The tragic loss of a strategic vision
In October last year, Wesley Huntress, Jr.., Honorary director of the Geophysical Laboratory of the Carnegie Institution of Washington, began working with Michael Marovo, professor, academician of the Russian Academy of Sciences, in order to detail the history and future of the Russian program of unmanned planetary exploration missions and the moon.
Speaking in Arlington, Va., at a symposium on the 50th anniversary of Planetary Research, Huntress said "the tragic loss of a strategic vision, initiative and competence" in the implementation of unmanned space exploration in the former Soviet Union (now Russia).
They have become hostages of the backward technology in the field of electronics, poor management of engineering systems, a lack of ground-based testing and complex, confusing, rigid state control and logistics, said Hantres.
According Marov, the collapse of the former Soviet Union and the subsequent social and economic upheavals significantly impact on the Russian space program, in particular, on the development of the solar system.

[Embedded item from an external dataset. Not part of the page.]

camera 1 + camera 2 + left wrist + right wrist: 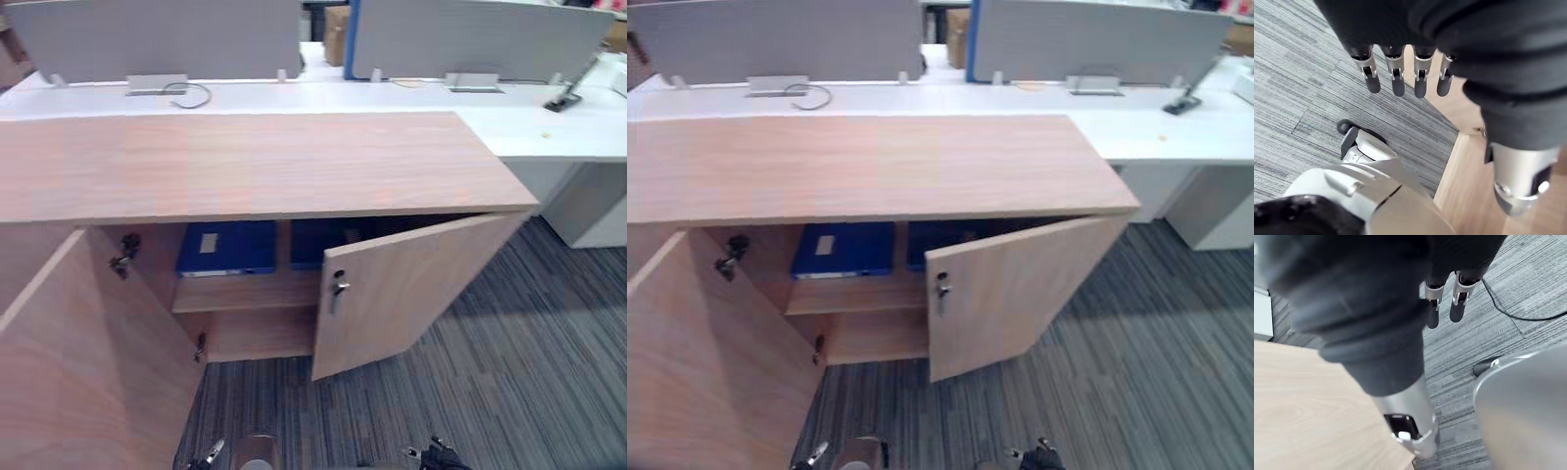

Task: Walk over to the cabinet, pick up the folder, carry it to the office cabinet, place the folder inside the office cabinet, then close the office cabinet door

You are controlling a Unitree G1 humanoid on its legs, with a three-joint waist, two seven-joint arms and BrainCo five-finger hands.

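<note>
While both doors of the cabinet stand open, the left door swung wide and the right door half ajar, a blue folder rests on the shelf inside. A second folder, also blue, sits just beside it, partly behind the right door. The left hand hangs over the carpet, fingers straight and loose, holding nothing. The right hand hangs likewise, fingers relaxed and empty. A white tabletop stands behind the cabinet.
</note>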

Marov stressed in his speech that the Russian space budget was reduced several times, and the lion's share of its funding goes to support the space station Mir and software, docking station Mir and the shuttle and subsequent participation in the ISS project.
"Production facilities are partially destroyed, cooperation links are broken, a lot of skilled personnel in the field of space science and technology lost," — said Marov.
Analyzing last year's launch, destruction and fiery return to Earth destined for Mars probe Phobos-Grunt, Marov said that, basically, the failure was caused by factors that are rooted in the harsh 1990s, the consequences of which "have not been overcome … but the lessons already recovered. "
Contrary to the accumulated problems, the Russian unmanned space program is still alive. "Now the situation is much more optimistic," — says Marov.
Indeed, Russia has an enviable record of achievement in the study of Venus, the Moon and Halley's Comet — said Marcia Smith, editor of SpacePolicyOnline.com.
"Despite the setbacks, Russia today has grand plans of development of planets that are achievable technically," — said Smith — "but are limited financially, which could lead to delays in their implementation and the growing interest in international cooperation."
The Russian Luna-Resource mission is planned as part of the program to return to the exploration of the Moon
Find more opportunities
Asif Siddiqui, associate professor of the History Department of Fordham University in New York, shares this view. His research interests — achievements of the Soviet Union and Russia in space technology.
"I never had a Russian lack of grandiose plans, but the list of achievements in the past 20 years, apparently, is not impressive," — says Siddiqui. — "I do not see any fundamental changes that could affect the situation. Despite the fact that there have been some positive developments, such as collaboration with the European Space Agency and India seem to be exploring other opportunities.
"The failure of the Phobos-Grunt was a huge disappointment" — continues Siddiqui — "as they were preparing this mission for a long period of time." In general, he believes that the Russian space industry is now faced with several problems: problems of quality control, to some extent, corruption and the brain drain, as well as funding problems — money is tight.
"Add it all together and you get a very risky situation," — warns Siddiqui.